> [Exercise instructions] Repeat exactly, and only, the lines below starting at the line that contains "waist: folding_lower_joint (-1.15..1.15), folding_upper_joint" and ending at the line that contains "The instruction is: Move", inclusive of both.

> [Data shown]

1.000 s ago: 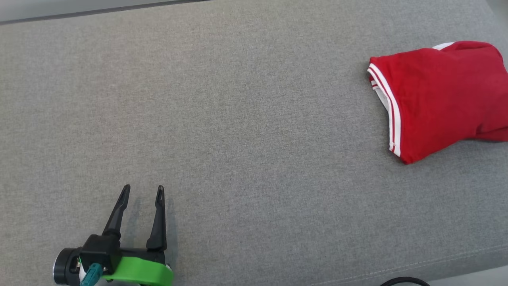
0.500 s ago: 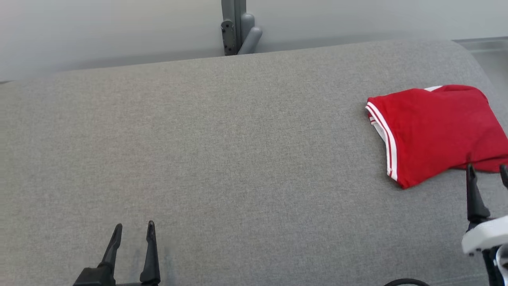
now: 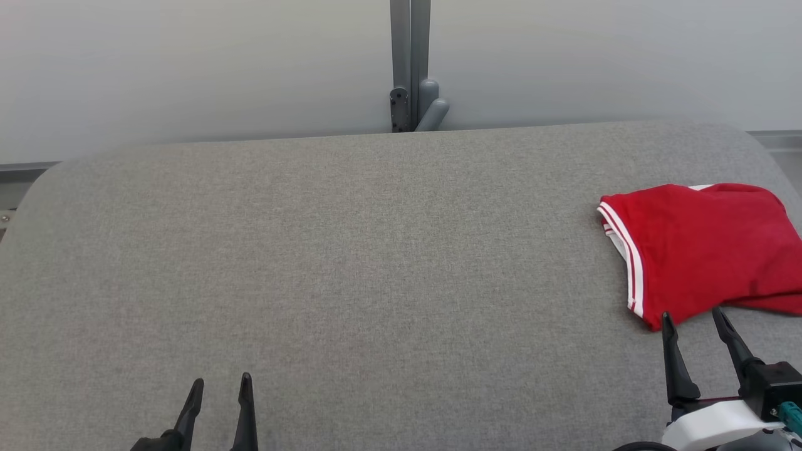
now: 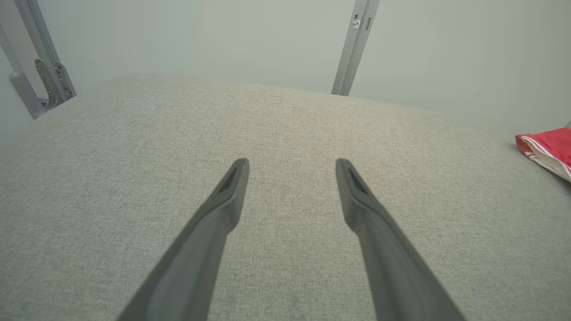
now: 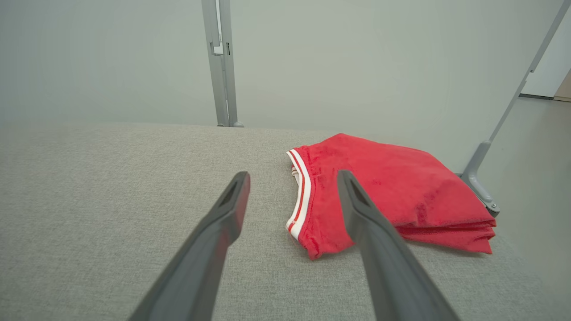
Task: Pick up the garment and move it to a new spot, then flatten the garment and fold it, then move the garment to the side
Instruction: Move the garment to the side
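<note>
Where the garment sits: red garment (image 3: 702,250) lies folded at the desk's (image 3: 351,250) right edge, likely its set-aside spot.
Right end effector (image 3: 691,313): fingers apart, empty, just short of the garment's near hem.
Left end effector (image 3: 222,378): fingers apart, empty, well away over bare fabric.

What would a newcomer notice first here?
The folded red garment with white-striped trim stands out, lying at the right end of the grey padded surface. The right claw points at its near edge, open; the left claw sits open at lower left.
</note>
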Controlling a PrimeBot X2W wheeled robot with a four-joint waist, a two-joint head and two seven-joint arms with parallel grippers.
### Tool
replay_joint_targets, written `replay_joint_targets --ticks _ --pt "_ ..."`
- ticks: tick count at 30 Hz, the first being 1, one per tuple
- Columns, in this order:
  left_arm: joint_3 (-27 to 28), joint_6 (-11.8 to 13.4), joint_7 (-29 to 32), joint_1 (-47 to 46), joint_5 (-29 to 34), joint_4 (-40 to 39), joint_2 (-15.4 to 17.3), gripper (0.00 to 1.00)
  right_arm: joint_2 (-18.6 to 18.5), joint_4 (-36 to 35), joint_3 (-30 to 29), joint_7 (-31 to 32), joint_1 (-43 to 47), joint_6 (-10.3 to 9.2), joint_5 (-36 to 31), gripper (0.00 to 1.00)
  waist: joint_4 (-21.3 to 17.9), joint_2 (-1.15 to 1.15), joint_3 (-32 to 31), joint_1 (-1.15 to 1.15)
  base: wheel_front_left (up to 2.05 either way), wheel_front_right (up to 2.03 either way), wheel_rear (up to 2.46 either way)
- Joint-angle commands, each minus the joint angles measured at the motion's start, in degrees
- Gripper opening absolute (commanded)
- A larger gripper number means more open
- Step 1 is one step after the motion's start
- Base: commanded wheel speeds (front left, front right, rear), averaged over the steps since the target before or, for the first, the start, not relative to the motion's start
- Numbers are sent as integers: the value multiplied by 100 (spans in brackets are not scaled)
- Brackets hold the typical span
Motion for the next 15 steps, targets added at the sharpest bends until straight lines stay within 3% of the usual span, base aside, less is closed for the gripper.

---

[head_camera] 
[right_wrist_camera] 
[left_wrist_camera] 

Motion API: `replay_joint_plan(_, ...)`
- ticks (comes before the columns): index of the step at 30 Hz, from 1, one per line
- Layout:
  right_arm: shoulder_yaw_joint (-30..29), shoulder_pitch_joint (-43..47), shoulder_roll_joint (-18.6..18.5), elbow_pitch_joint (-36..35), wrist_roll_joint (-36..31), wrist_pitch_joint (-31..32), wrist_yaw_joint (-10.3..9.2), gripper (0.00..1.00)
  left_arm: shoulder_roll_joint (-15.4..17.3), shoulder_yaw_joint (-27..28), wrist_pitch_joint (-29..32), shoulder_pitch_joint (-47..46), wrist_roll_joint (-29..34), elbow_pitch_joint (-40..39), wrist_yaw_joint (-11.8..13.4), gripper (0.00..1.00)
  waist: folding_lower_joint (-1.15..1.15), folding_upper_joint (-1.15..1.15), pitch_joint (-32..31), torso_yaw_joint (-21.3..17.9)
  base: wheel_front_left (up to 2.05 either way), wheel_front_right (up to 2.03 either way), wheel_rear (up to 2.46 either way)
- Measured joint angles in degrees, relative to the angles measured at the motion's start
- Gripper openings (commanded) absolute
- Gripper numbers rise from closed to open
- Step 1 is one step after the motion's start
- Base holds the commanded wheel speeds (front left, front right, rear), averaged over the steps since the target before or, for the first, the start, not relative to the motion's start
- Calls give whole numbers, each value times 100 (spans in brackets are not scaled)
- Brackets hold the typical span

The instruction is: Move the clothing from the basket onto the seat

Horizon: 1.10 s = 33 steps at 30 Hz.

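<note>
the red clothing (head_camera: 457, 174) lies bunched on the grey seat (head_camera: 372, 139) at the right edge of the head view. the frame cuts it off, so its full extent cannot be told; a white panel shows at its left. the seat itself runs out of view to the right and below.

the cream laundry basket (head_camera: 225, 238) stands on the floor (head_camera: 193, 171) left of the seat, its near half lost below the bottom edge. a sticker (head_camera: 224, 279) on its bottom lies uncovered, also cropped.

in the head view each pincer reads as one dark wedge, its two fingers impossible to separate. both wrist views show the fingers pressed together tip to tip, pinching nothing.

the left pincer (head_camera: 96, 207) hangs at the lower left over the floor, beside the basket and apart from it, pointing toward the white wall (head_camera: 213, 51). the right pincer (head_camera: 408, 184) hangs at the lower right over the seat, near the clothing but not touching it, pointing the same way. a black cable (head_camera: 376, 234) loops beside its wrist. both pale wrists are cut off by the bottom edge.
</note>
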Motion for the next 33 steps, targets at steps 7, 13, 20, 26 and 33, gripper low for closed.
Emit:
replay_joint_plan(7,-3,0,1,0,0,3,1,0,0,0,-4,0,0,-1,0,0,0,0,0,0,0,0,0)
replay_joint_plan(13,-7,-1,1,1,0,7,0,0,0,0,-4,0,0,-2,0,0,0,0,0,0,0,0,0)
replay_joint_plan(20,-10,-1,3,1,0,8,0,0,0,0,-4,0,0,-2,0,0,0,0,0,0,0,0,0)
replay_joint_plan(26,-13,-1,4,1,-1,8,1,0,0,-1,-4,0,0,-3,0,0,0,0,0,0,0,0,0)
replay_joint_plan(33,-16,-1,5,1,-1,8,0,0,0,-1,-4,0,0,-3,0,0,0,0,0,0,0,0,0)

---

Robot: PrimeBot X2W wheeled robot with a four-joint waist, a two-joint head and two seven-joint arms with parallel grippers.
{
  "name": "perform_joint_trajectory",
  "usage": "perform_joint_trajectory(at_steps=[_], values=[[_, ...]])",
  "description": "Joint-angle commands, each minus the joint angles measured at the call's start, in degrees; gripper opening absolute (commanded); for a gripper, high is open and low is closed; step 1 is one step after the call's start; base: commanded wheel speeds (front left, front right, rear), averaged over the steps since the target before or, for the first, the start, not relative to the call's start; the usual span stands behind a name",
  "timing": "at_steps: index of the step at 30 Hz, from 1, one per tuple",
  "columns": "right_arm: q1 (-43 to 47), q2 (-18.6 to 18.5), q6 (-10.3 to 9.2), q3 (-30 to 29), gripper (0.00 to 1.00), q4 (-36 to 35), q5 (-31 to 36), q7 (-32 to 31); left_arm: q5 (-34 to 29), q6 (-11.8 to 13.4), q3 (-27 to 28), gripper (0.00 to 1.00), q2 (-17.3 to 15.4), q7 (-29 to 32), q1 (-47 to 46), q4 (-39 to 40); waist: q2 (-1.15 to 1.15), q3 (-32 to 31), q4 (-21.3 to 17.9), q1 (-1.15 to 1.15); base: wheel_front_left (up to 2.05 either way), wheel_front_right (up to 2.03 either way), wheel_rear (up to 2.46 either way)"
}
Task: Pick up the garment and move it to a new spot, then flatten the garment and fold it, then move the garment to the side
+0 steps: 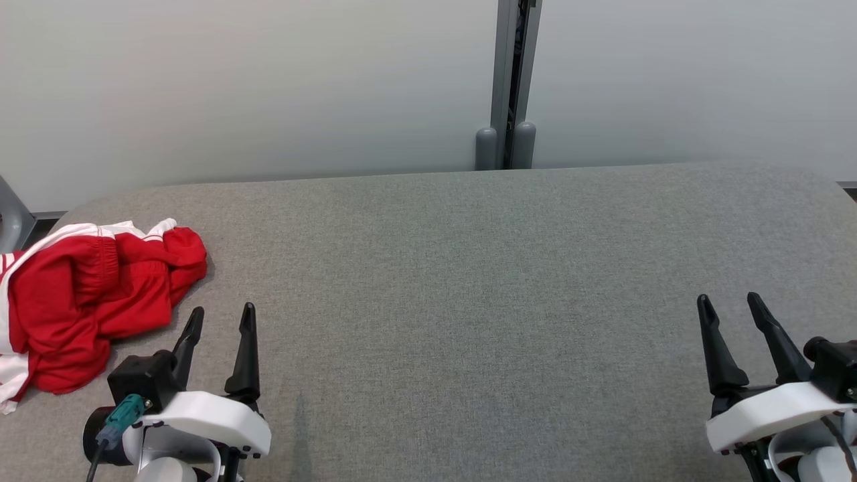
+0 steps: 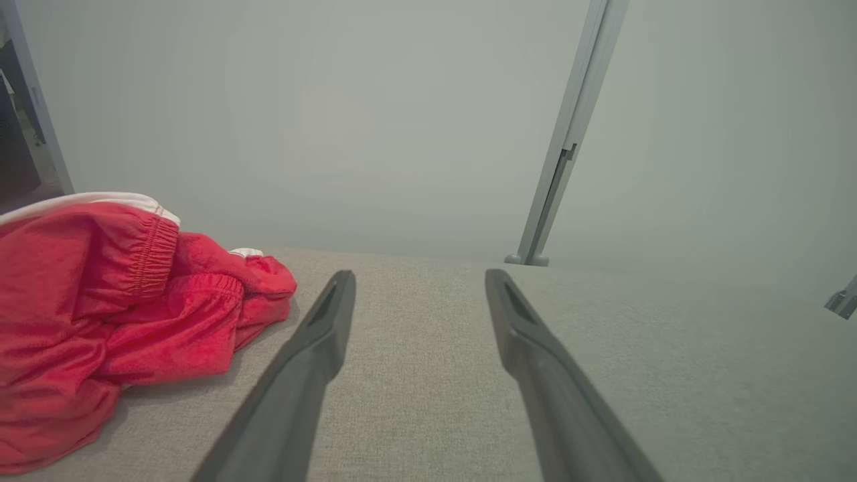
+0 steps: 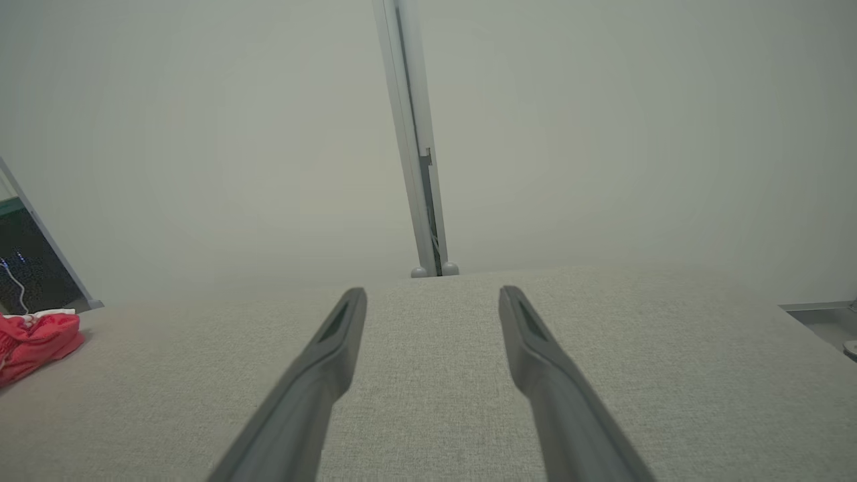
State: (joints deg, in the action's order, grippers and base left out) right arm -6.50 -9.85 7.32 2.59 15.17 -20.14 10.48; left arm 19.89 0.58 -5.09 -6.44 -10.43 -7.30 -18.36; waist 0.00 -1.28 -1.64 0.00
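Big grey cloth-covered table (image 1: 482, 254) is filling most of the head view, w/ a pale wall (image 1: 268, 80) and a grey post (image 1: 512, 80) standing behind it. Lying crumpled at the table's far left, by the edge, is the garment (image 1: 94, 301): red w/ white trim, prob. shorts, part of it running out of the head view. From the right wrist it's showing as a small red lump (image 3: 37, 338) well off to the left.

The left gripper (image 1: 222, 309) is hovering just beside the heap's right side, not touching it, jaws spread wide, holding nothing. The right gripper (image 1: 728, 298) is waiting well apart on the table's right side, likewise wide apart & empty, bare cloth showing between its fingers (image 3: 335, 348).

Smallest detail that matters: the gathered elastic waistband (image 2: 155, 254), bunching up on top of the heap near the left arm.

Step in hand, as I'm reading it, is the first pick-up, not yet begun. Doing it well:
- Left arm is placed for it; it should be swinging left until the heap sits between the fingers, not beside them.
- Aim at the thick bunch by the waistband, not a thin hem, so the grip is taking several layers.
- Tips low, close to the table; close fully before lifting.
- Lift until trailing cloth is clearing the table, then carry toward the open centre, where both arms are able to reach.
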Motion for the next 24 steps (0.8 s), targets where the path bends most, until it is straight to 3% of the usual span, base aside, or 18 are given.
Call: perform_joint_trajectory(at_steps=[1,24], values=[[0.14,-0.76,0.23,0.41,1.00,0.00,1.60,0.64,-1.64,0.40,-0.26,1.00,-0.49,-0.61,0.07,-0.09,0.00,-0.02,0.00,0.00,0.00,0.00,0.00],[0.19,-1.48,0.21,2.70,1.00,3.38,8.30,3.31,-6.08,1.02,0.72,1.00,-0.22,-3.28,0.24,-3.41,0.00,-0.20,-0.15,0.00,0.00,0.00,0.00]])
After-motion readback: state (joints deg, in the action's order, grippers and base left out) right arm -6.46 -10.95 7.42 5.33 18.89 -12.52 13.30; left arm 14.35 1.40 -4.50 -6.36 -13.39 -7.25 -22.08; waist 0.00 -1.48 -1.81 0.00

> [Final answer]
  waist: folding_lower_joint (-1.15..1.15), folding_upper_joint (-1.15..1.15), pitch_joint (-32..31), torso_yaw_joint (-21.3..17.9)
  base: wheel_front_left (up to 2.05 either way), wheel_front_right (up to 2.03 either way), wheel_rear (up to 2.46 either way)
- Measured joint angles in degrees, relative to the angles measured at the motion's start
- Gripper openings (commanded) absolute
- Gripper numbers rise from closed to open
- Step 1 is one step after the motion's start
- Base holds the commanded wheel speeds (front left, front right, rear), averaged over the steps since the target before or, for the first, the start, not relative to the motion's start
- Calls give whole numbers, each value times 100 (spans in brackets are not scaled)
- Brackets hold the typical span

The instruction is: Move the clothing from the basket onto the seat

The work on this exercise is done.